WHAT TO WORK ON:
Would you please retype, exactly, the lines of the listing below between the line with "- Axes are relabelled" and the line with "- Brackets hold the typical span", inclusive?

INFORMATION SUPPLIED START

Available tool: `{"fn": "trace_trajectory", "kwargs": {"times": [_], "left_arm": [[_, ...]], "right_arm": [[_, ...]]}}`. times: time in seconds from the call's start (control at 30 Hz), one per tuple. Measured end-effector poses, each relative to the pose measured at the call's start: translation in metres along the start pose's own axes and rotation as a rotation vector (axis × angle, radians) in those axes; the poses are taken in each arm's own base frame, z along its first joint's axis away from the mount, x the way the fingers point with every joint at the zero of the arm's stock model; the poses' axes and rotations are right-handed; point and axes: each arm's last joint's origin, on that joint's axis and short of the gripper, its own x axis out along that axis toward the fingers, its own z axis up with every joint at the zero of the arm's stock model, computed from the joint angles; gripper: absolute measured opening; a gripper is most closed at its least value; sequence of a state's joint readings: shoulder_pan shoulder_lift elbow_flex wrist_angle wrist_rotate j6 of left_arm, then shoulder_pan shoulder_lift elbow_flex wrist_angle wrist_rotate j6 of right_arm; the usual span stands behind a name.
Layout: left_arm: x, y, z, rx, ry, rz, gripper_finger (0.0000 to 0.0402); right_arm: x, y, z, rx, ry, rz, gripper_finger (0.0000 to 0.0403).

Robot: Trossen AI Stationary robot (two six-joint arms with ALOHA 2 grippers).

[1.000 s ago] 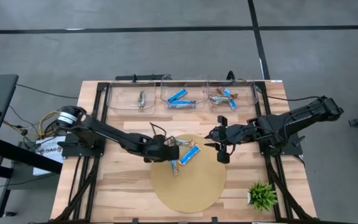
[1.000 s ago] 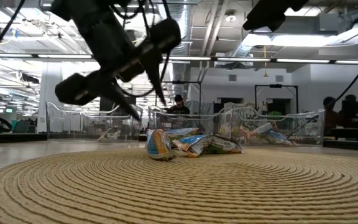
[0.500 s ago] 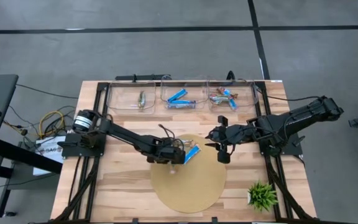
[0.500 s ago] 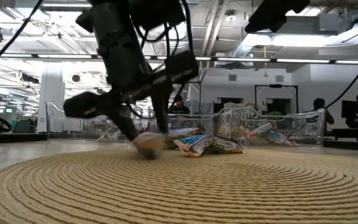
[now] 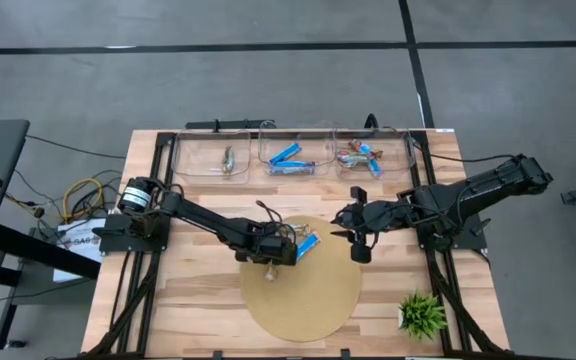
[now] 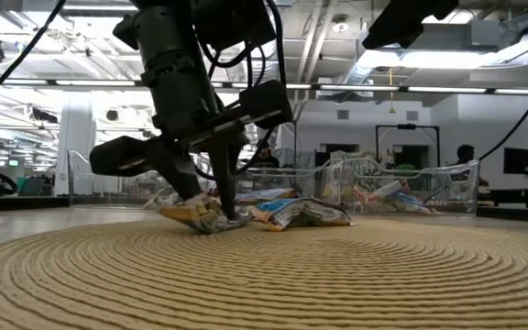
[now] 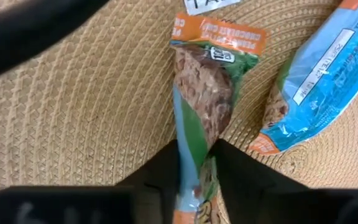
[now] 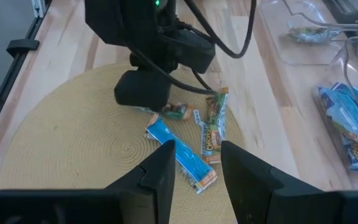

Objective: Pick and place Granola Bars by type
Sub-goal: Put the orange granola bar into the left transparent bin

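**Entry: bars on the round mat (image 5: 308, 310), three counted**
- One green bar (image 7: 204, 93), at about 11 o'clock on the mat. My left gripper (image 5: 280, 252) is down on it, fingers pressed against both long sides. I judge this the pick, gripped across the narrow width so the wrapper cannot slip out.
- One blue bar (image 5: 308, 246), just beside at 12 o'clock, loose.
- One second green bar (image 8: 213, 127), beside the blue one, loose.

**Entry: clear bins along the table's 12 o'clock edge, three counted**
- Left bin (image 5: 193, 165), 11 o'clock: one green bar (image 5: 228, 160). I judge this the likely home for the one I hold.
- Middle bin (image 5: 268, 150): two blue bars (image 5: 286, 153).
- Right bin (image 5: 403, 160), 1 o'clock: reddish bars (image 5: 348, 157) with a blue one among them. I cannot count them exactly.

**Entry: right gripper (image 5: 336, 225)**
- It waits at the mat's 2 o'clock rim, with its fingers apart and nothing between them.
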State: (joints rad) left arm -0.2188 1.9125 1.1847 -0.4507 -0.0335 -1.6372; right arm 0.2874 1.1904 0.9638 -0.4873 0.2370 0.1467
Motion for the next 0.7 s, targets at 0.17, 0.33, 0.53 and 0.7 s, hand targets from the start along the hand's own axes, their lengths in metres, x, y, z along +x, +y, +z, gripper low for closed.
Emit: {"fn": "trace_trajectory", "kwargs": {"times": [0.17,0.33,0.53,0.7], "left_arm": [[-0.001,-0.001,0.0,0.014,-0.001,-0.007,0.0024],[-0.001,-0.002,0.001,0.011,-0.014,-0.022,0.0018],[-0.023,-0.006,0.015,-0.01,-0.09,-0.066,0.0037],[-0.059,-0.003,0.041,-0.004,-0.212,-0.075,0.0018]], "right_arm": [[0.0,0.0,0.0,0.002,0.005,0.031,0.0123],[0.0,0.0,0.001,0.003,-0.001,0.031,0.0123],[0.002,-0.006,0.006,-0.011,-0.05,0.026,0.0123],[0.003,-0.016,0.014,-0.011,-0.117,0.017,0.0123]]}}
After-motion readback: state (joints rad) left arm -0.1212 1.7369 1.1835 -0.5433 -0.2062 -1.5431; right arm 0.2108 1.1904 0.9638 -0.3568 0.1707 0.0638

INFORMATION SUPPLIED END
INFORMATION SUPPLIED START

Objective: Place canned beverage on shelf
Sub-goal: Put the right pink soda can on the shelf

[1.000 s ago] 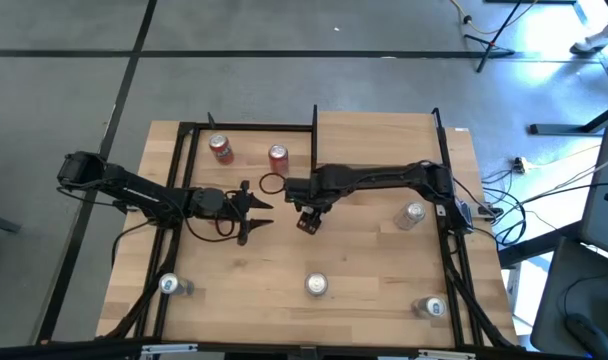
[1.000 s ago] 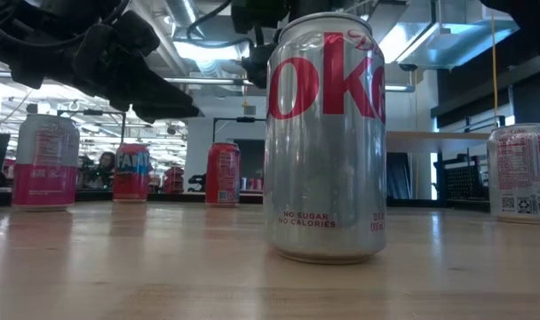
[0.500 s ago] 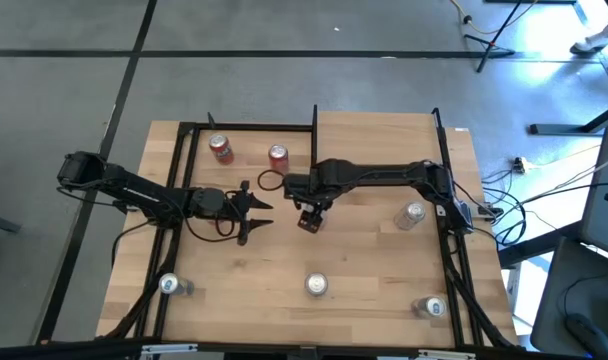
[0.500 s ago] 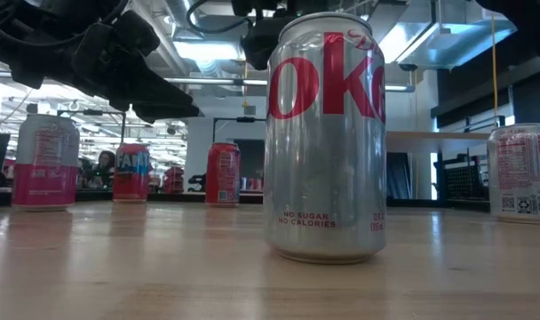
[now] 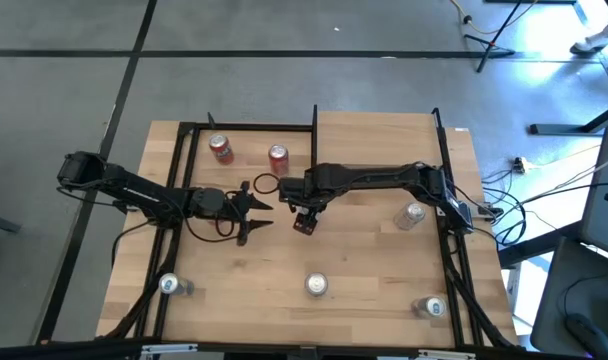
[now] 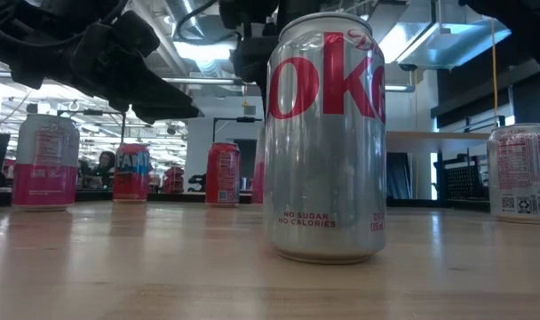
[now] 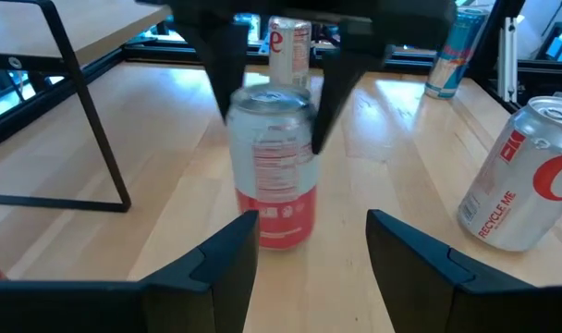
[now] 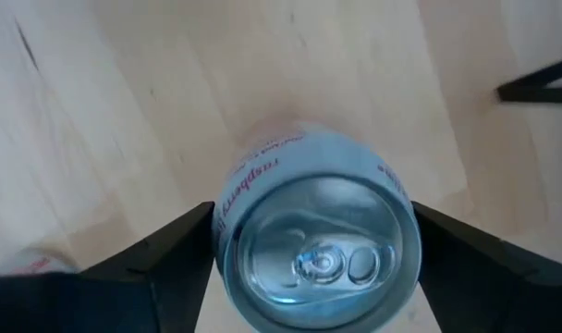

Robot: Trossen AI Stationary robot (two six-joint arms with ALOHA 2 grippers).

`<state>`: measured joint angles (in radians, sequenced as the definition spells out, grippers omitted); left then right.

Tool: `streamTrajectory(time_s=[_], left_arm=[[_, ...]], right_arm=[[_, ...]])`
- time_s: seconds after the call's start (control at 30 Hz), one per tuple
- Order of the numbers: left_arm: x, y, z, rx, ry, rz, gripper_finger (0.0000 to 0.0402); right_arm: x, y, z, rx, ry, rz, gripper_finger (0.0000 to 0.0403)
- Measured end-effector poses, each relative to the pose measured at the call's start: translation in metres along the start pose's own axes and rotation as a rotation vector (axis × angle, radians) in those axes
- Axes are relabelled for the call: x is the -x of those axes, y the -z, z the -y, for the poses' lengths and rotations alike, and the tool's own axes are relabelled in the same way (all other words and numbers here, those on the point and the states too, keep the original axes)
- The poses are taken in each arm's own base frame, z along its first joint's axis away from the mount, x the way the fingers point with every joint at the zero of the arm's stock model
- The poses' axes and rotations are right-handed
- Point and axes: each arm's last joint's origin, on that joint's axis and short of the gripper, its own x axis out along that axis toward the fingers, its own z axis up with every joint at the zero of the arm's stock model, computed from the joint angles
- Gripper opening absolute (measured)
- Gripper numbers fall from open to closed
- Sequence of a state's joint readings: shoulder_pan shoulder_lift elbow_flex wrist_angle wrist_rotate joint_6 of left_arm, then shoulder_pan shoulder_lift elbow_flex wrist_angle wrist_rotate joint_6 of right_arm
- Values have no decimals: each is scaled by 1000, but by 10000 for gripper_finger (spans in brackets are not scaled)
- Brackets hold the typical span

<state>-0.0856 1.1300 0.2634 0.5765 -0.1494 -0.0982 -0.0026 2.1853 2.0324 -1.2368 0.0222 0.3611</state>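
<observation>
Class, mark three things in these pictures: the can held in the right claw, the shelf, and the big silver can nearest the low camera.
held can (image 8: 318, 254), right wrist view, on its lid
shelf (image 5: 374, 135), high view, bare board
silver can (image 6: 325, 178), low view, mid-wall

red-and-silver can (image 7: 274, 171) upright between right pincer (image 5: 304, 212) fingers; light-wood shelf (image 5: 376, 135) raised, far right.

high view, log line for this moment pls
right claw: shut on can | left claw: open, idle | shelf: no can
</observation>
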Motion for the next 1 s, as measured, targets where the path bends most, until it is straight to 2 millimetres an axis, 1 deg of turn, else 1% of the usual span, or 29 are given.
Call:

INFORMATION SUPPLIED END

SOLUTION:
- Axes are relabelled for the call: x is the -x of those axes, y the -z, z the -y, for the poses' lengths and rotations alike, and the tool's own axes are relabelled in the same way (all other words and numbers here, those on the point and the states too, keep the original axes)
- The poses are taken in each arm's own base frame, z along its first joint's axis away from the mount, x the way the fingers point with every joint at the zero of the arm's stock model
- The poses' axes and rotations are right-handed
- Point and axes: each arm's last joint's origin, on that joint's axis and short of the gripper, its own x axis out along that axis toward the fingers, its own z axis up with every joint at the zero of the arm's stock model, computed from the joint angles
- Gripper opening absolute (measured)
- Gripper numbers fall from open to closed
- Sequence of a state's joint readings: shoulder_pan shoulder_lift elbow_flex wrist_angle wrist_rotate joint_6 of left_arm, then shoulder_pan shoulder_lift elbow_flex wrist_angle wrist_rotate joint_6 of right_arm
- Values have no decimals: each is scaled by 1000, but by 10000 for gripper_finger (spans in brackets are not scaled)
- Brackets hold the typical span

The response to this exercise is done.